Hey, Ninjas! Have you ever used triggers in your database design? Triggers in SQL are a powerful feature of SQL that allows you to automate actions in response to certain events or changes in your database. 

SQL Triggers

In this blog, we will explore what triggers are, how they work, and the benefits and drawbacks of using them in your SQL database. 

Whether you're a beginner or an experienced SQL developer, this blog will provide a good understanding of SQL triggers and their use cases. 

So without further ado, let's start!

SQL triggers 

SQL triggers are a type of database object that allows you to automatically execute a set of actions in response to certain events or changes made to your database. Triggers can be used to implement business rules, provide data integrity, or automate complicated processes.

There are two main types of triggers in SQL:

  1. BEFORE triggers 
    These triggers are executed before a specific action is performed on a table, such as an INSERT, UPDATE, or DELETE operation.
  2. AFTER triggers  
    These triggers are executed after a specific action is performed on a table.
     

Triggers can be written in SQL and are attached to a specific table or view. When the specified event occurs, the trigger code is executed automatically.

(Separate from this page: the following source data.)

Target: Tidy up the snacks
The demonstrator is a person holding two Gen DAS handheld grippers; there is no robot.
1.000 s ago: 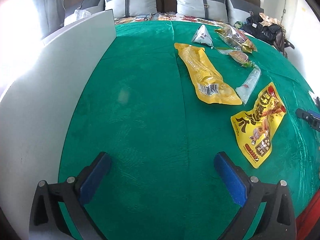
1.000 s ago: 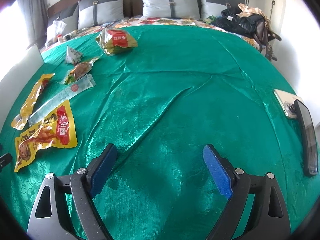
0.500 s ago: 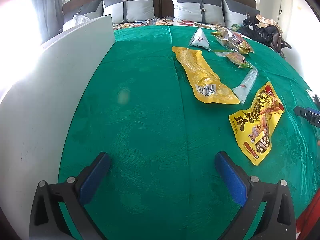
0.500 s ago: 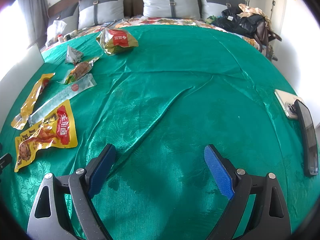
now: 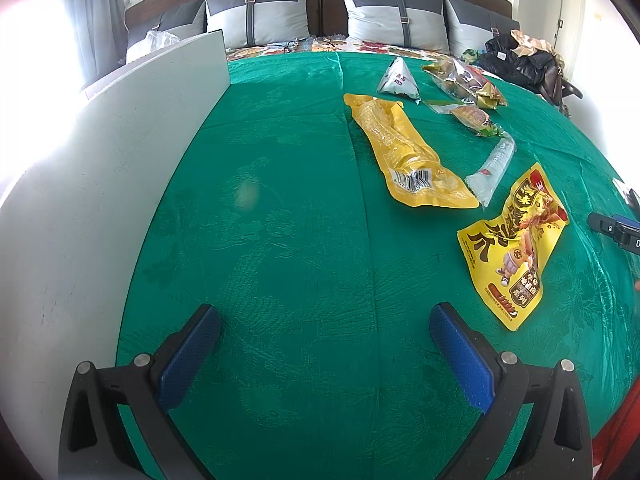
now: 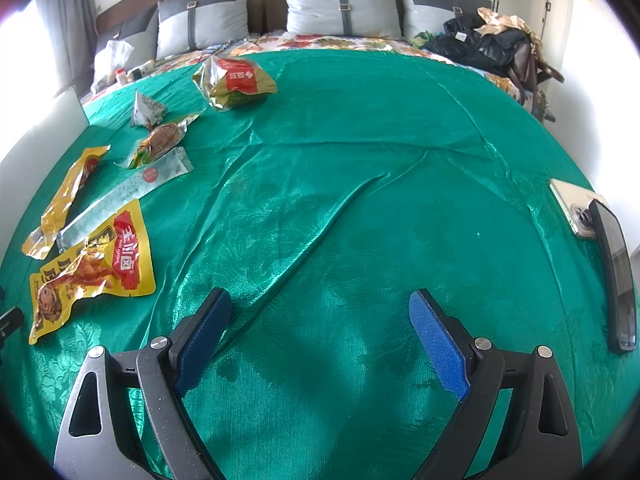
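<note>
Green satin bedspread (image 5: pixel 280 240) lies under both grippers, whose jaws stand wide apart and empty. Ahead-right of the left gripper (image 5: pixel 324 344) lies a yellow chicken-feet pouch (image 5: pixel 512 244), its long axis angled away to the right. From the right gripper (image 6: pixel 320 332) the same pouch lies far left, so the left gripper seems nearer.
</note>
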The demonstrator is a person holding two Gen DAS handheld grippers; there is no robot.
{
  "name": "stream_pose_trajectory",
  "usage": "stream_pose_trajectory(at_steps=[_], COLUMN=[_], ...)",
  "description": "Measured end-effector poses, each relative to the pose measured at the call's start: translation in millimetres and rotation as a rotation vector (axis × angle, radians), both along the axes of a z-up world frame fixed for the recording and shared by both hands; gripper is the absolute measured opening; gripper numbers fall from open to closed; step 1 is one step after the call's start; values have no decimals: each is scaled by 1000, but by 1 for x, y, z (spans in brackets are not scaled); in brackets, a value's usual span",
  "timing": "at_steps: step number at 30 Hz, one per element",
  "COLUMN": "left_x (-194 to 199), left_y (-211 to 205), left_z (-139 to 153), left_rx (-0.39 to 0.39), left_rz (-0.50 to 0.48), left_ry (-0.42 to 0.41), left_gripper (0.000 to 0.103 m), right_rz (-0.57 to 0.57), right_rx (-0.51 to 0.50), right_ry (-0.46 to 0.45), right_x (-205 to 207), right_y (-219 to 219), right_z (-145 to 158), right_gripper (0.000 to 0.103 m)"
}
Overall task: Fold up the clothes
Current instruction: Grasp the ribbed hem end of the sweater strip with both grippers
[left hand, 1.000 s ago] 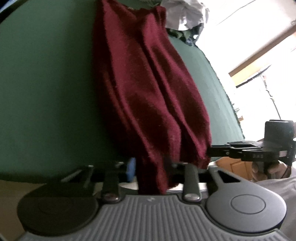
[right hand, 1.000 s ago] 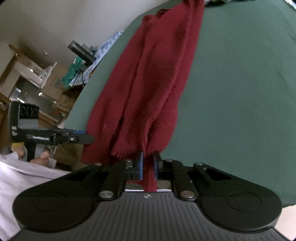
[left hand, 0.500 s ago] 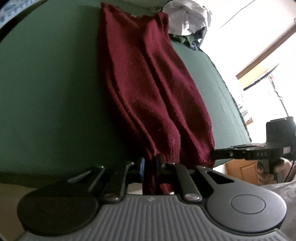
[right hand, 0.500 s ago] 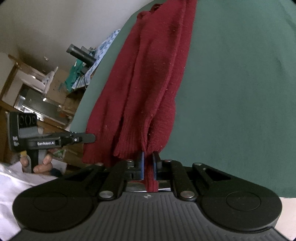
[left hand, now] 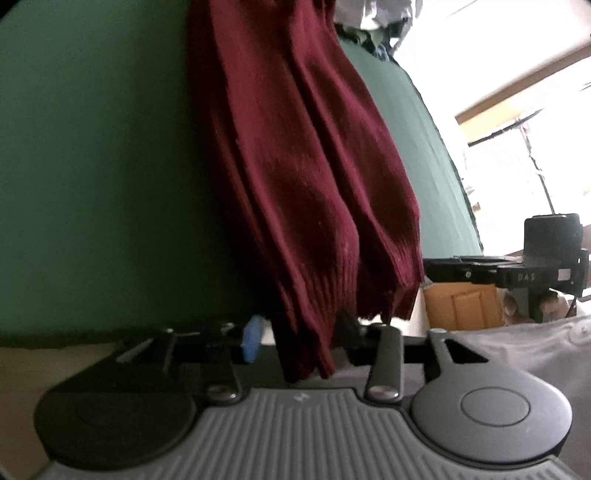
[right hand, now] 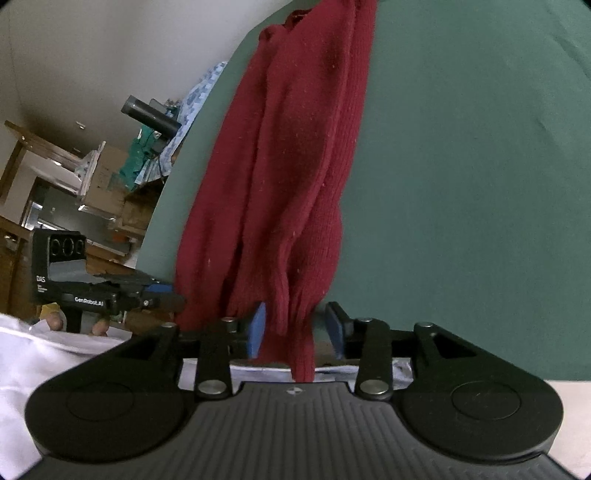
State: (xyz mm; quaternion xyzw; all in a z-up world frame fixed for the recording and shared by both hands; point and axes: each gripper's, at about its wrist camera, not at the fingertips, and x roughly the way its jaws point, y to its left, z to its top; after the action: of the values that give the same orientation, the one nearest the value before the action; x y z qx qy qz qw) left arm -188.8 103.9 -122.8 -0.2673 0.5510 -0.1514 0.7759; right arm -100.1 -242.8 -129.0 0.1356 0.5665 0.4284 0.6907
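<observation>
A dark red knitted sweater (left hand: 314,166) (right hand: 295,166) lies in long folds on the green table cover (left hand: 92,166) (right hand: 461,184), its ribbed hem hanging over the near edge. My left gripper (left hand: 299,332) is opening. The hem hangs between its jaws, and the blue pad (left hand: 253,338) stands clear of the cloth. My right gripper (right hand: 295,328) is opening too, with another part of the hem between its blue pads (right hand: 334,328), which no longer pinch it. Each gripper shows in the other's view, the right gripper (left hand: 480,269) and the left gripper (right hand: 162,295), level beside the hem.
A heap of other clothes (left hand: 369,18) sits at the table's far end. A cardboard box (left hand: 461,306) stands beyond the right edge. Shelves and boxes (right hand: 103,177) and a blue patterned cloth (right hand: 199,96) are off the left side. The person's white shirt (right hand: 37,350) is close behind.
Both grippers' jaws, shut on the sweater's hem before, have parted. The hem now hangs loose between the pads of each. Neither hand has shifted much.
</observation>
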Motion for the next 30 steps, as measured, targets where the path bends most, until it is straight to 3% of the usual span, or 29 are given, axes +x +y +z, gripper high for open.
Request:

While triggers can provide many benefits, such as automating tasks and enforcing data integrity, they can also have some disadvantages. 

For example, triggers can add complexity to your database design and impact database performance. It is important to weigh the pros and cons of using triggers before implementing them in your database design.

Syntax 

The following syntax is used to create triggers in SQL by using the CREATE TRIGGER statement.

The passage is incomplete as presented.